ACTIVITY - If a line below contains the string "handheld", return that line.
───
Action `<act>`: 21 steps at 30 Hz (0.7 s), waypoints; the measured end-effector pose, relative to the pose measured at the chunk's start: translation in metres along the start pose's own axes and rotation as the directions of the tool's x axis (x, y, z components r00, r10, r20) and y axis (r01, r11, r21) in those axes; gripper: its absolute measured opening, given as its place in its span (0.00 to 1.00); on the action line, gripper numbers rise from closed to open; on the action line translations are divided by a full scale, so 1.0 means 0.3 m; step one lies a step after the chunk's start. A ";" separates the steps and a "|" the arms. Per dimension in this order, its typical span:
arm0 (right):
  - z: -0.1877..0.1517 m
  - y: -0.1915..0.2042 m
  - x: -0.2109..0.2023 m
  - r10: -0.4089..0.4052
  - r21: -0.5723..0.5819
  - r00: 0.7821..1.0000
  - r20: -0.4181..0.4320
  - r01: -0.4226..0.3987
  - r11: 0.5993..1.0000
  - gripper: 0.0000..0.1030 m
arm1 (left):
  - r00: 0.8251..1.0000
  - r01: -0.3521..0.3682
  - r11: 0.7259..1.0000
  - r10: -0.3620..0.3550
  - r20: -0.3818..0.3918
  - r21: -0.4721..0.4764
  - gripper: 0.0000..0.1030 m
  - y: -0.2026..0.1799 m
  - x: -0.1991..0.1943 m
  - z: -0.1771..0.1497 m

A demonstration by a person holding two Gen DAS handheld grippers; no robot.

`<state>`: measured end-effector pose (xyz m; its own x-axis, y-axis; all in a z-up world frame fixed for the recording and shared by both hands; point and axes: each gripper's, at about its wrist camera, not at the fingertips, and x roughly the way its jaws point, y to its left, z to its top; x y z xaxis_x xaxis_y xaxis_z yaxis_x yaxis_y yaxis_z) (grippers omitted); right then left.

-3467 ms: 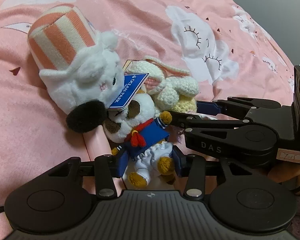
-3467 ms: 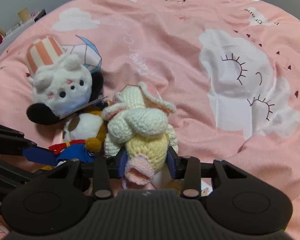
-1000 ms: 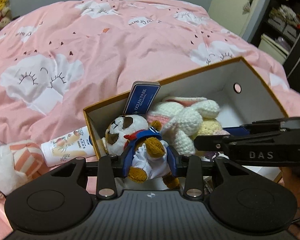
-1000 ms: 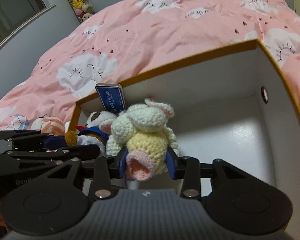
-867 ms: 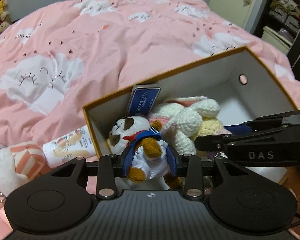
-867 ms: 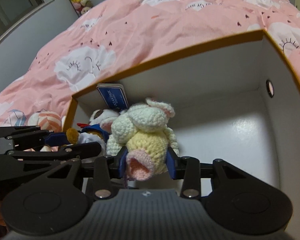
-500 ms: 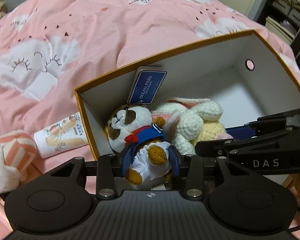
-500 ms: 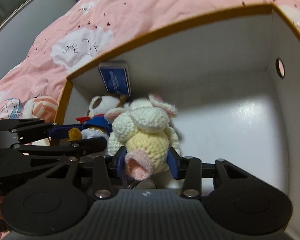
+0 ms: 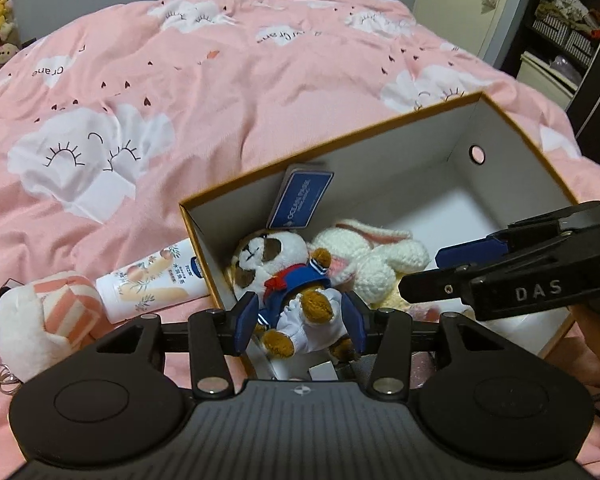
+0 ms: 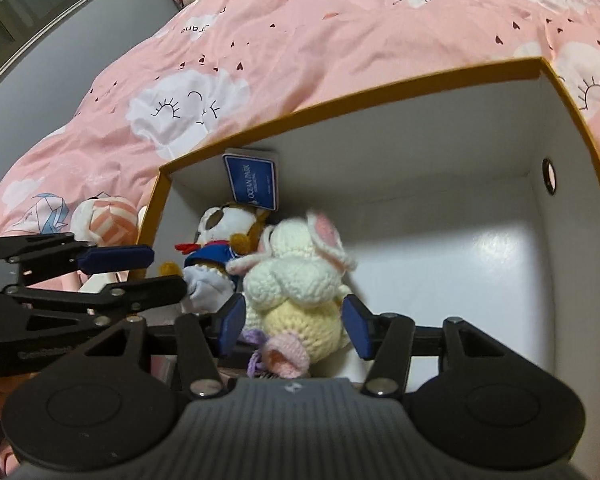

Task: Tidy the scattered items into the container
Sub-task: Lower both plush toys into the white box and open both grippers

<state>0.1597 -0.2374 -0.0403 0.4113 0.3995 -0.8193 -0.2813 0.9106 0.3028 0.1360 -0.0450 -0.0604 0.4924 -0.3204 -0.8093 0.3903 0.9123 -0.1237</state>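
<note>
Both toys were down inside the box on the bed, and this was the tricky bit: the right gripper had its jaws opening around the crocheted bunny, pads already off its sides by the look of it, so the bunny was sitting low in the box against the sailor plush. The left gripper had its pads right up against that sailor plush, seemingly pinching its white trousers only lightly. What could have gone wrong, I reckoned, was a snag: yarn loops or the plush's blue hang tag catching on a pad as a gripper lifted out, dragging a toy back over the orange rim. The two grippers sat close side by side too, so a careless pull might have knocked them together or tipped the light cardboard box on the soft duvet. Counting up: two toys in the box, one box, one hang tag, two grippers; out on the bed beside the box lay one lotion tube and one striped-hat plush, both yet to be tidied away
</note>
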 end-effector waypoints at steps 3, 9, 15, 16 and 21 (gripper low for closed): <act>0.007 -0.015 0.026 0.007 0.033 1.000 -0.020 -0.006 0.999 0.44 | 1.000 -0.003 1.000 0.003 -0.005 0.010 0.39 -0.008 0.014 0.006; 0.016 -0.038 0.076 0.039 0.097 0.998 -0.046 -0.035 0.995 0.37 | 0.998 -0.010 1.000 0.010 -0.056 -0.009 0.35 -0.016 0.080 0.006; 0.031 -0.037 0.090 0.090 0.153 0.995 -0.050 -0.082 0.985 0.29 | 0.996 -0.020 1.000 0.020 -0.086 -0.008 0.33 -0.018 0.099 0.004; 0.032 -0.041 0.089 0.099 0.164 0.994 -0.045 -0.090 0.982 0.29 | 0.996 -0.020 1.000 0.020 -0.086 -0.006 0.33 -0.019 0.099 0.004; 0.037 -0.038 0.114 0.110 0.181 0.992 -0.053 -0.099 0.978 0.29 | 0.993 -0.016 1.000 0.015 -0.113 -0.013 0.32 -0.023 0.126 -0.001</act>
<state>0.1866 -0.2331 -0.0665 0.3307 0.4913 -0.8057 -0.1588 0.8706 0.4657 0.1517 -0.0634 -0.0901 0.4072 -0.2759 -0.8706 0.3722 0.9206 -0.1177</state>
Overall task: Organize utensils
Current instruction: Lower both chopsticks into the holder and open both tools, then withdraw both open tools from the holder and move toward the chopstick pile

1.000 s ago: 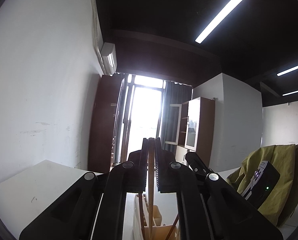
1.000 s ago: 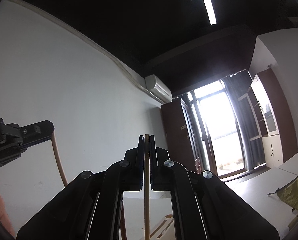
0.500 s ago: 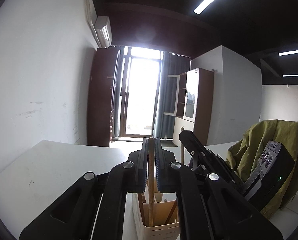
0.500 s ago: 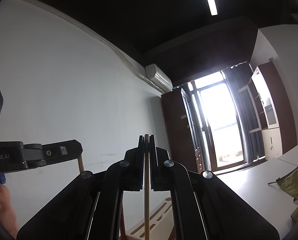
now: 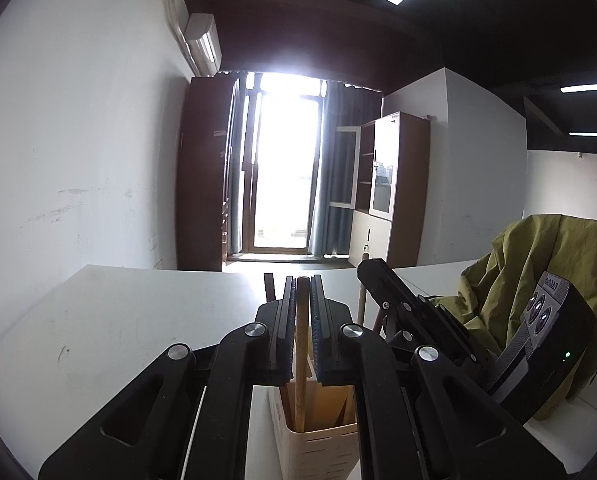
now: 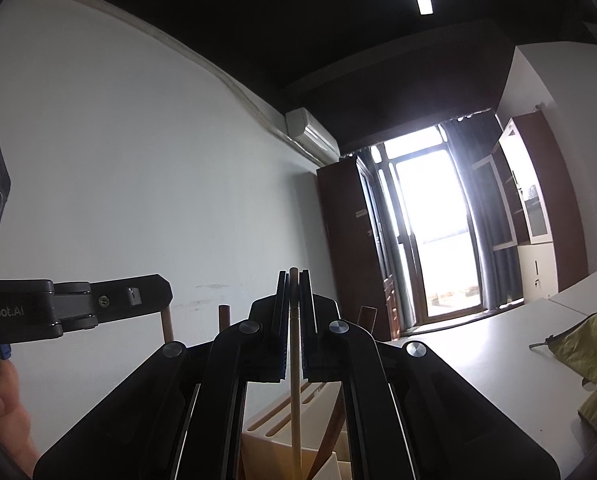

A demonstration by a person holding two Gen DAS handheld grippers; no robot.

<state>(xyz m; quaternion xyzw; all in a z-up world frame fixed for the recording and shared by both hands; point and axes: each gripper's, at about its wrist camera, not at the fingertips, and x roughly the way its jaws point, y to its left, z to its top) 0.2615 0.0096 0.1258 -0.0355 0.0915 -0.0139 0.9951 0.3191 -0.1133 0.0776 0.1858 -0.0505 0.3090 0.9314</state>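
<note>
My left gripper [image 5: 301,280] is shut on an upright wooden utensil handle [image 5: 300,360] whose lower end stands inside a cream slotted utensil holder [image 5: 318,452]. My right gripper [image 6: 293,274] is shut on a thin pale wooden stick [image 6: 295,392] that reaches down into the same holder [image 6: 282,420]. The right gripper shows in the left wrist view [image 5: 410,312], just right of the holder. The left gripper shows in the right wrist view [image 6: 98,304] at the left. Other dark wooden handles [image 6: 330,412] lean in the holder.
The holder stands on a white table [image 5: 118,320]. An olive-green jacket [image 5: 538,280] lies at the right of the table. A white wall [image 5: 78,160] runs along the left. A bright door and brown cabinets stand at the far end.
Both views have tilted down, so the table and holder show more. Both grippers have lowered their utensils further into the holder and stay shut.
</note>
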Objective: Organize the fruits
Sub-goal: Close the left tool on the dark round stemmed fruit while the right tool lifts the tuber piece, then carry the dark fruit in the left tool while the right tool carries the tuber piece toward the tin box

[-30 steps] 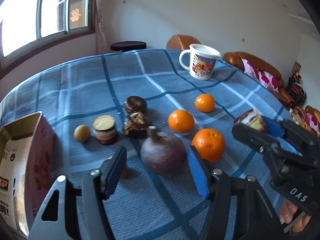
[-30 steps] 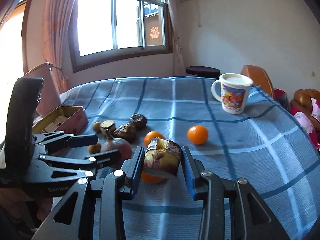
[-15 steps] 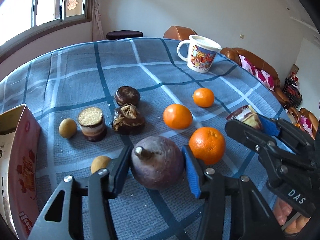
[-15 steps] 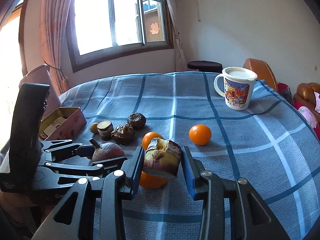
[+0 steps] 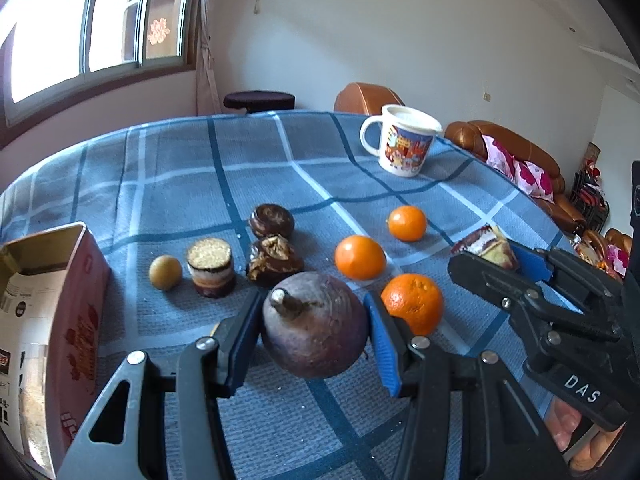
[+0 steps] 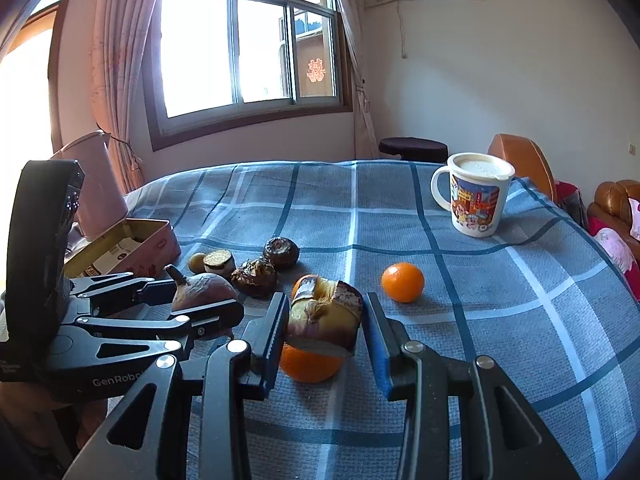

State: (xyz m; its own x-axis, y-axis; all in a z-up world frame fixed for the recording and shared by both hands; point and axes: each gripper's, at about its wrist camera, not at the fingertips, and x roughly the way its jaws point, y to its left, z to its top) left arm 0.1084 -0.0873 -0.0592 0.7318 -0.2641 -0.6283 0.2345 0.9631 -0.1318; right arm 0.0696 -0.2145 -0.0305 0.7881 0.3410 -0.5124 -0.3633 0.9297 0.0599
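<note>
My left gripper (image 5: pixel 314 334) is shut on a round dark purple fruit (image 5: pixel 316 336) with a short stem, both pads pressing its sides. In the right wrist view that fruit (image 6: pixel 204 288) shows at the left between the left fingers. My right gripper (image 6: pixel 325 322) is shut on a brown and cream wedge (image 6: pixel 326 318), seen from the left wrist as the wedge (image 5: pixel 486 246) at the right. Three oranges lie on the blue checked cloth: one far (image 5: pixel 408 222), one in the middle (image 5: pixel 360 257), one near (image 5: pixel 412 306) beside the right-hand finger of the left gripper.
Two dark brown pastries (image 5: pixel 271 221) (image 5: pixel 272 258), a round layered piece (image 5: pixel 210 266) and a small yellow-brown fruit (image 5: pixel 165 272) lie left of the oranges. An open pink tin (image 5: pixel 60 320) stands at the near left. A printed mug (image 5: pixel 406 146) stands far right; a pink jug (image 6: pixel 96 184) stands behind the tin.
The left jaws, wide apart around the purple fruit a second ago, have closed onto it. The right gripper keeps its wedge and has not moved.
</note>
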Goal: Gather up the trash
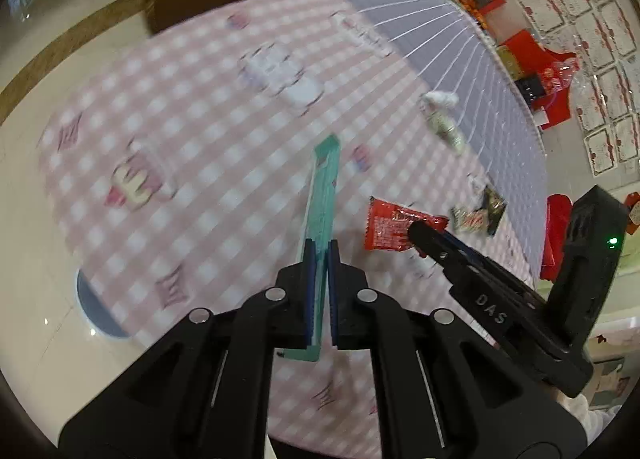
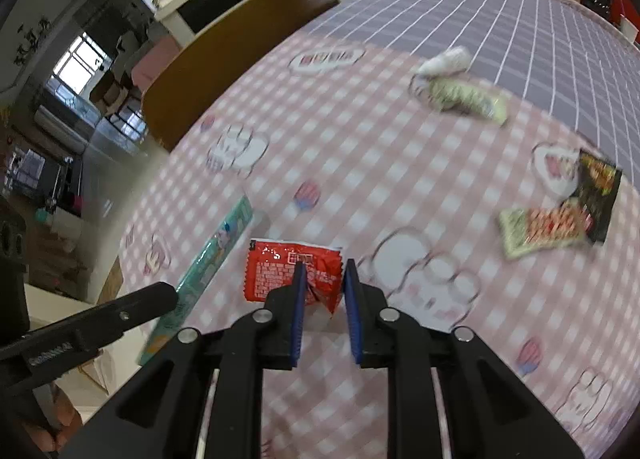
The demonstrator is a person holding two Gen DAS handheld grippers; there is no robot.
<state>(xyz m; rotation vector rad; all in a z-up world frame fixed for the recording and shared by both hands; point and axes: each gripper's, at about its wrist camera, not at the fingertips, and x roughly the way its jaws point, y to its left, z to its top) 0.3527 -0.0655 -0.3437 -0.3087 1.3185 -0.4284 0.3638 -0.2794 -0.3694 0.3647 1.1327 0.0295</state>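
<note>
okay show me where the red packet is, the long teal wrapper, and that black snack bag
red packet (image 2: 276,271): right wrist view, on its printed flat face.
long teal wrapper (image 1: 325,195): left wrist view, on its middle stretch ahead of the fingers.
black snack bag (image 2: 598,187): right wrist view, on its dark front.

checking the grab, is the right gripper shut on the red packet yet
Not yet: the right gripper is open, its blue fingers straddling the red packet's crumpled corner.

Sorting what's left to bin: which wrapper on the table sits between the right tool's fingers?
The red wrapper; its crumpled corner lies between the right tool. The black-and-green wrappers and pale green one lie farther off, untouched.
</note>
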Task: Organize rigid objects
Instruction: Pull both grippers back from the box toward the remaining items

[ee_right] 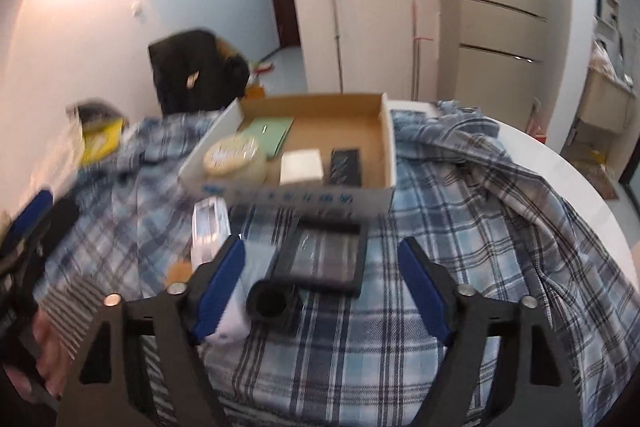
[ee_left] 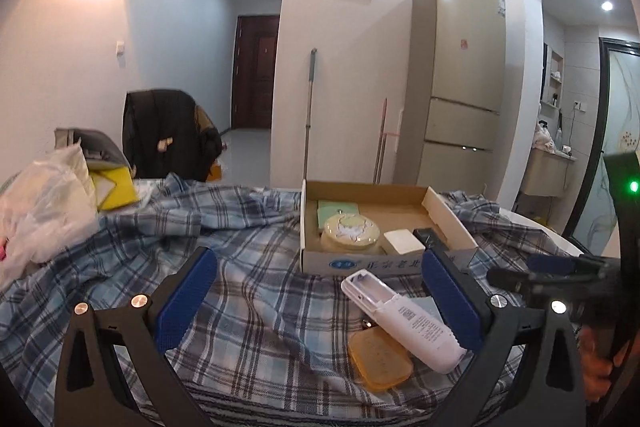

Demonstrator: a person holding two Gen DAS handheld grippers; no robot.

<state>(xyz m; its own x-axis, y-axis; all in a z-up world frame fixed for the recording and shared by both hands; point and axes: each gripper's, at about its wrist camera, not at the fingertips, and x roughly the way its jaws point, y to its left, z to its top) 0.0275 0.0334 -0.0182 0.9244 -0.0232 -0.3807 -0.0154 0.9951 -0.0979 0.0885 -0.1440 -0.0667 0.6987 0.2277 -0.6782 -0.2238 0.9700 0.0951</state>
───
ANSWER SECTION -
A demonstration by a person holding two Gen DAS handheld grippers; no robot.
A demonstration by a person holding two Gen DAS handheld grippers; no robot.
The demonstrator is a person holding two Gen DAS handheld grippers; there is no robot.
Demonstrator: a person holding two Gen DAS handheld grippers; no robot.

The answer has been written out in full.